Personally I see at least 18 months before anything might be measurably better - and people loosening their purse strings again. The home refinance move and debt consolidation could work also - but the attractive rates have much stricter terms to qualify…so again 1 year plus before things really change.


----------



## 4hisglory (Dec 14, 2008)

The local state Unions here in NY are pushing for a millionaire tax right now. I don't understand how they can still not realize that its those same millionaires that pay most of our tax bill, and those same millionaires that own these companies that provide the high paying jobs that in turn provide me with customers. Part of the reason NYS is in such a steep financial free fall is because we lost a large number of our top tax bracket to other states and to the wall street collapse. If they push more out things are going to get so much worse…... Like I said.. I'm really considering relocating. I hear the rebuild efforts down south are still going strong and work is plentiful there. Any southerners that can share some wisdom on that?


----------



## RAH (Oct 14, 2007)

l was from the Real Estate industry and when it slowed down so did my work load. Out of the seven that left one is now a correctional officer working for the state prison system, another is going through the academy to become a California Highway Patrolman. Two others secured jobs in the same industry (roofing) with larger companies in the commercial industry working longer hours traveling farther, however making a larger income than I could have paid them. Another is taking advantage of his GI bill to go back to school. One is the one I rehired and the other I have not kept in touch.

All of them are working, there are jobs in different fields available. They haven't increased the unemployment figures. I didn't want to leave the impression that these seven where sitting around and not able to find work.


----------



## snowdog (Jul 1, 2007)

We can only hope that Americans will see that taxing, big gov, and spending is not a way to fix things bail out are just another way to control people. I have given up hope on real change. It is very depressing these days to see the direction we are headed but maybe after 4 years (probably 8) of more tax and gov programs the "right" will wake up and get back to what makes business run better. But that would mean all would have to stop pandering and that seems like it will never happen.

Torches and Pitchforks are all politicians seem to understand anymore. Btu no one has the stomach for revolution, we are all to fat and happy. That sure is changing fast, not so fat and not so happy anymore. Maybe change is coming and we just have not started the fires yet.


----------



## miles125 (Jun 8, 2007)

I make my modest living off of rich people and they are running scared. Like who the hell else can afford a front door with 100 man hours in it anyway? This childlike resentment and punishment of the wealthy throughout this country is about to put us all in soup lines. I can't even watch the news any more for this relentless view being spewed out of supposedly educated politicians mouths.

We don't have an economic problem. We have a problem with too many citizens in grown up bodies and the maturity of a 9 year old brat.


----------



## freedhardwoods (May 11, 2008)

"We don't have an economic problem.

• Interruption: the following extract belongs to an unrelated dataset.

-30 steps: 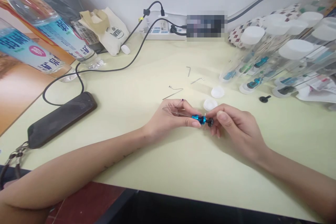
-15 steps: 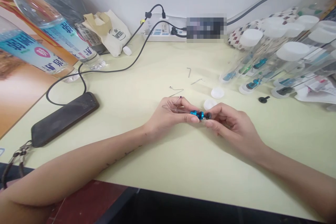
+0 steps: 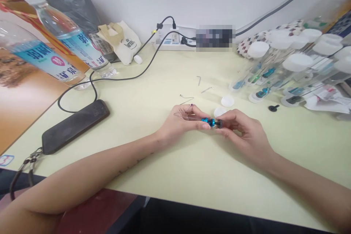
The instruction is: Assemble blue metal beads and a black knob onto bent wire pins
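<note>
A small blue metal part [image 3: 207, 121] with a thin bent wire is pinched between the thumb and fingers of my left hand [image 3: 185, 119]. The wire runs left over that hand and ends in a small dark red bead [image 3: 191, 105]. My right hand [image 3: 242, 128] is closed on the black round knob [image 3: 219, 123] at the right end of the same piece. Just behind the hands lie two white caps [image 3: 227, 101], a second bent wire [image 3: 187, 99] and two small hex keys [image 3: 207, 90].
Clear tubes with white caps [image 3: 297, 62] stand at the right, near a black knob piece [image 3: 273, 108]. At the left are a power bank [image 3: 76, 127] with a cable, water bottles [image 3: 75, 40] and a cloth bag [image 3: 127, 44]. A power strip [image 3: 175, 46] sits at the wall.
The whole view has shifted slightly, so the table and hands appear a little lower. Both hands keep their hold, and slightly more of the black shaft shows between them.
</note>
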The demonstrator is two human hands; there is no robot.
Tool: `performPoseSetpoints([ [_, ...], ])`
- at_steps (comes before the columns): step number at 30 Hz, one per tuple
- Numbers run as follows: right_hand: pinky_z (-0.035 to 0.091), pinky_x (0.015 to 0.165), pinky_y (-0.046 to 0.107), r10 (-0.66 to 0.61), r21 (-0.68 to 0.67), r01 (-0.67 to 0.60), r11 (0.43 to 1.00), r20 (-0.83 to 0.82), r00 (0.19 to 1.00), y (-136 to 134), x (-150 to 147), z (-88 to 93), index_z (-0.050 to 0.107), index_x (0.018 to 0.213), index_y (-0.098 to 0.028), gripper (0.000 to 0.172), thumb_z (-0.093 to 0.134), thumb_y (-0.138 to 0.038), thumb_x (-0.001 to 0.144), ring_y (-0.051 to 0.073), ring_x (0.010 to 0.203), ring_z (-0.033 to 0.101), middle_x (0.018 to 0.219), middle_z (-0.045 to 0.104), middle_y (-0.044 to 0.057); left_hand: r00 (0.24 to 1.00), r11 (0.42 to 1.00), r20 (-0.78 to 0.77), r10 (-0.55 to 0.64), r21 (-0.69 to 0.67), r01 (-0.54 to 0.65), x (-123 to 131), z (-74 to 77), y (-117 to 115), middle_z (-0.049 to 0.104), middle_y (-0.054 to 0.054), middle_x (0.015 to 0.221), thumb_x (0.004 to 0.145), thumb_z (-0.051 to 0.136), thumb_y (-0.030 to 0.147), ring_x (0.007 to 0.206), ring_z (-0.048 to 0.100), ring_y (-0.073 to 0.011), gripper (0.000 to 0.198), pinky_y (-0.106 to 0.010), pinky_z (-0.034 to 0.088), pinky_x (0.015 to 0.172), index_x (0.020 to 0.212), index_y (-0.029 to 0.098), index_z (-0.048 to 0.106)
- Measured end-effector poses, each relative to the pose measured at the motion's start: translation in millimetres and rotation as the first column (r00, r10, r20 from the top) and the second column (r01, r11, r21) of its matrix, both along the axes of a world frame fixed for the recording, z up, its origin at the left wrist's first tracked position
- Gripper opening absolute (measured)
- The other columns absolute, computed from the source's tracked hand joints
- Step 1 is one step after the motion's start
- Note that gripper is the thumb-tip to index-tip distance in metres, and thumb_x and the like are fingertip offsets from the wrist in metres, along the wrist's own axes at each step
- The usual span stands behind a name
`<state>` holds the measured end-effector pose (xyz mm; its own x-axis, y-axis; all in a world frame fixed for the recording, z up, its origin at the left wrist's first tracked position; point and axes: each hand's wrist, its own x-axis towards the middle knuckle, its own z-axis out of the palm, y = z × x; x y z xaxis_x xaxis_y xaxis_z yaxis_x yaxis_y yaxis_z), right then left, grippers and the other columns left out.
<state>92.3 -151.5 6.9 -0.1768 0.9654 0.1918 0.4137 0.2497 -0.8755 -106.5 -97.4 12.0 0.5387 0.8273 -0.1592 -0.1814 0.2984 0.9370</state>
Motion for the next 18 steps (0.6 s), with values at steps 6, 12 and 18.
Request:
performPoseSetpoints([
  [6,0.043,0.051,0.022,0.071,-0.080,-0.081,0.994,-0.127,0.989,4.7,-3.8,2.2,0.056,0.083,-0.018,0.023,0.056,-0.041,0.089,0.009,0.056,0.050,0.068,0.056,-0.002,1.000,0.996,-0.002,0.024,0.085,-0.024,1.2,2.1,-0.8,0.071,0.000,0.076,0.060,0.082,0.016,0.072,0.065,-0.0093,0.020,-0.024,0.051,0.077,0.075,0.014,0.069],
  [12,0.046,0.057,0.025,0.007,0.010,-0.005,1.000,-0.133,0.991,8.2,-4.1,-1.1,0.055,0.096,-0.018,0.023,0.062,-0.036,0.084,0.011,0.064,0.053,0.077,0.059,0.000,0.998,0.996,0.021,0.051,0.077,-0.052,4.4,2.8,1.5,0.071,-0.001,0.078,0.059,0.082,0.019,0.074,0.066,-0.0105,0.023,-0.026,0.049,0.078,0.075,0.013,0.068],
  [18,0.043,0.050,0.023,0.056,-0.031,-0.061,0.998,-0.154,0.987,7.9,-4.2,0.2,0.057,0.086,-0.017,0.026,0.059,-0.043,0.085,0.009,0.056,0.051,0.070,0.058,-0.001,0.999,0.991,0.037,0.034,0.127,-0.038,4.6,-0.4,3.4,0.070,-0.001,0.075,0.057,0.083,0.019,0.070,0.065,-0.0102,0.024,-0.026,0.048,0.075,0.076,0.012,0.069],
])
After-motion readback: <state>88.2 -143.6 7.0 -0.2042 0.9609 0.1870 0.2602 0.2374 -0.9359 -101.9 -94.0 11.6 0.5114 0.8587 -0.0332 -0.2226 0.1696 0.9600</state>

We have a problem with too many citizens in grown up bodies and the maturity of a 9 year old brat."

I totally agree.


----------



## Loren (May 30, 2008)

There is great opportunity in this market right now. It's not in
custom luxury goods which depreciate in value, like woodworking.

I enjoy doing woodworking but I wouldn't recommend now 
as a good time to be getting into it professionally.

I wrote a 62 page report about how to make money in a recession.
I've been distributing it online with good results. That's a plug
I guess but since I've been making money online since '99 
I can say a thing or two about the topic. The problem for many 
people is that their local economies aren't buying what they are
selling. To make money under such conditions you have to
sell something else or sell outside your local area - basically go
where the buyers are in some way.

If anybody wants to read it send me a message and I'll get it to you.


----------



## Catspaw (Dec 15, 2007)

I'm on the center coast (midwest). I've stated in other threads that I(we) have been fortunate that the boss has aligned us with very rich people. It's worked so far, but the bad stuff has started to show up. Our current project is the only one in the que due to some "postponements". When it's done this month there is nothing else.

We have prospects for things in the future, but, you know….

Our most recent prospecting has led us overseas….mainly Dubai and Russia. If you listen to the sales pitch it sounds very lucrative…...but, as I always say, I don't beleive anything until the check clears.

I'm lucky in that I can productively use some down time …...but, only some (I'm debt free and have cash in the bank and I've positioned myself for a somewhat homesteading, almost-off-the-grid lifestyle). So far the boss hasn't failed to come up with something.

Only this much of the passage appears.